Articles tagged "Google Cardboard"

My Opinion: Google Cardboard = Educational Cocaine, really?

The Daily Mail has found some ‘experts’ who have equivocated Google’s efforts to demo Google Cardboard and Google Expeditions in classrooms to them pushing ‘educational cocaine’. This is a bit much - not on the whole Daily Mail scale of a bit much - but daft nevertheless.

Google's virtual school invasion

I admit that Google is trying hard to get into as many schools as possible but in my opinion student use of ‘classroom VR’ is an excellent educational opportunity. Classroom VR can engage, motivate, help a teacher facilitate deeper understanding and may even help students enjoy and remember a lesson even more - heaven forbid.
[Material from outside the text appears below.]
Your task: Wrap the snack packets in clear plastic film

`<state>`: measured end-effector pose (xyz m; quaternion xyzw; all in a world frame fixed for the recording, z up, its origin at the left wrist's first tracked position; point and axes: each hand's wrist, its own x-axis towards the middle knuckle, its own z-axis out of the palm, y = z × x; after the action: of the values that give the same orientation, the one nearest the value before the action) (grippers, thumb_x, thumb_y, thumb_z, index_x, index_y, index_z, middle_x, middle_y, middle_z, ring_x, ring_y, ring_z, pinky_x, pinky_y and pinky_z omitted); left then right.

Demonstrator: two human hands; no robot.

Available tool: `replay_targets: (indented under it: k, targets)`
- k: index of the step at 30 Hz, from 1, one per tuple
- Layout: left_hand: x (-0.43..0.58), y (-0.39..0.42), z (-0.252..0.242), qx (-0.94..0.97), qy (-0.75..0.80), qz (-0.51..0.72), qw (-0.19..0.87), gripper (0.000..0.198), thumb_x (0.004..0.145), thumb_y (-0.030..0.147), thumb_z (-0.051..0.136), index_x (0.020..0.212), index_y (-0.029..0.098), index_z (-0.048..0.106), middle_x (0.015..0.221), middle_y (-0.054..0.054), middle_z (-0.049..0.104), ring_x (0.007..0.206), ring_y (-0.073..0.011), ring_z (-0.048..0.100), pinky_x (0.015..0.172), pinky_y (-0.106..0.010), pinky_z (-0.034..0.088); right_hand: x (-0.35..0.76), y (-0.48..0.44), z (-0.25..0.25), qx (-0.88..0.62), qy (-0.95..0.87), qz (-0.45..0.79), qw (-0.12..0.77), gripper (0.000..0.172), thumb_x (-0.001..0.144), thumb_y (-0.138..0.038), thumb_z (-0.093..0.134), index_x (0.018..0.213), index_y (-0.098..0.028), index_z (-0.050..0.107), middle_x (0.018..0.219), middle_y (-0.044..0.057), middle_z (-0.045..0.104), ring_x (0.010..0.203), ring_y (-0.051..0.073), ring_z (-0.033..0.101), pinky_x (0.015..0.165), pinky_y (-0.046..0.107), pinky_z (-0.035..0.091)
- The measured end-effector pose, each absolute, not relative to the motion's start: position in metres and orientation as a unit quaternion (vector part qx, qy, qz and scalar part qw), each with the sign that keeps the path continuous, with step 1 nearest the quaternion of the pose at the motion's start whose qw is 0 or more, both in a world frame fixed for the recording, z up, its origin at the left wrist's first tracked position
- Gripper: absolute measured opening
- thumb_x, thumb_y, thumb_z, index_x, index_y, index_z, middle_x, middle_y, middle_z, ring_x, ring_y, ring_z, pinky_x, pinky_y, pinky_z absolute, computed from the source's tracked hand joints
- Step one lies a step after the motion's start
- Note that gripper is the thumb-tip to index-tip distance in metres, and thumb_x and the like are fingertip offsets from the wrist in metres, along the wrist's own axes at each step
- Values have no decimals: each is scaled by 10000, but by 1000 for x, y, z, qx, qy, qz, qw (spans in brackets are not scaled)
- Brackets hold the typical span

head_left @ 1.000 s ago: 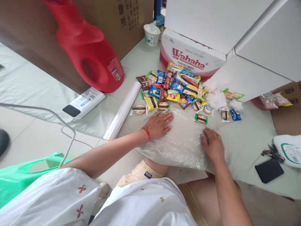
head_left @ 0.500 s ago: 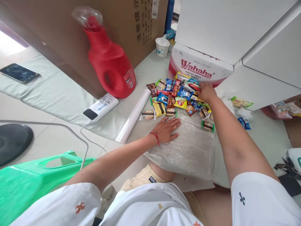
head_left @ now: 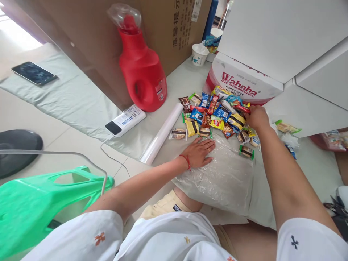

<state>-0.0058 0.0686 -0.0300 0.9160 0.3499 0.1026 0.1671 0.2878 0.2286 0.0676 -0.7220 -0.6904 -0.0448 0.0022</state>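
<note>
My left hand (head_left: pixel 199 152) lies flat, palm down, with fingers stretched out. Beneath it is a clear plastic bag (head_left: pixel 223 181) spread in front of me. My right hand (head_left: pixel 257 117) is at the right side of a heap of wrapped snacks (head_left: pixel 217 123). Its fingers are closed at the end of a red snack packet (head_left: pixel 241 108), though the fingertips are partly hidden. One green-ended biscuit packet (head_left: pixel 246 152) sits apart, near the bag's upper right corner.
Left of the heap lies a white roll (head_left: pixel 162 134), near a white power bank (head_left: pixel 125 120) and a red detergent bottle (head_left: pixel 144 72). A Wahaba-printed carton (head_left: pixel 241 79) stands behind the snacks. A green plastic stool (head_left: pixel 54 203) is at lower left; more packets (head_left: pixel 288 127) lie right.
My right hand has drawn slightly right and toward me, and the red packet has shifted with it. A yellow packet now shows beside it. My left hand stays on the bag; the view has shifted.
</note>
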Motion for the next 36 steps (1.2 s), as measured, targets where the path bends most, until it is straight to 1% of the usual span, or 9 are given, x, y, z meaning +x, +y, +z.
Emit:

So Google will come to your school with a class set of smartphones and Google Cardboard headsets along with  all the necessary gadgetry to make it all work. It’s free, it’s pretty cool and why wouldn’t you say yes? I doubt that many schools have run out and purchased a class set of phones, headsets, tablets and gadgetry - though you can if you want. Google has even partnered with the Open University to research the impact on student questions.

“educational experts fear the devices take pupils further away from traditional classroom teaching and distract from the ‘hard graft’ of actual learning”

— Jonathan Petre for the Main on Sunday

Rubbish.

At the International School of Geneva - Campus des Nations we have recently purchased a class set of Mattel View-Master Google Cardboard headsets. Students use their own smartphones if they have one (on average about half of a class - the percentage increasing with age). I have witnessed the headsets being used to teach the structure of the heart to Year 10 and Year 13, the process of fertilization with in cell visualization that helped the teacher focus upon the genetic material being ‘mixed’ with Year 10, Year 11 students seeing the destruction of Hiroshima after the Allies dropped the atomic bomb and Year 8 students describing the challenges of life in a desert while looking at photospheres taken on a recent field trip.

Last week I team-taught a Year 11 Individual and Societies lesson with a colleague. As he worked with the class to  explore development indicators I worked with small groups (working on a rotation) who used our Google Cardboard headsets to see life in the Hadzabe Tribe of Lake Eyasi and then standing beneath and on the 43rd floor of the Burj Khalifa in Dubai. After the initial wows and the students nearly falling from their seats as they craned their necks to see the top of the Burj Khalifa the questioning and discussion got insightful about the deeper elements of what development actually is.

“Critics warned last night that such ‘gimmicks’ were dangerous and children would later pester their parents to buy the more expensive leisure version”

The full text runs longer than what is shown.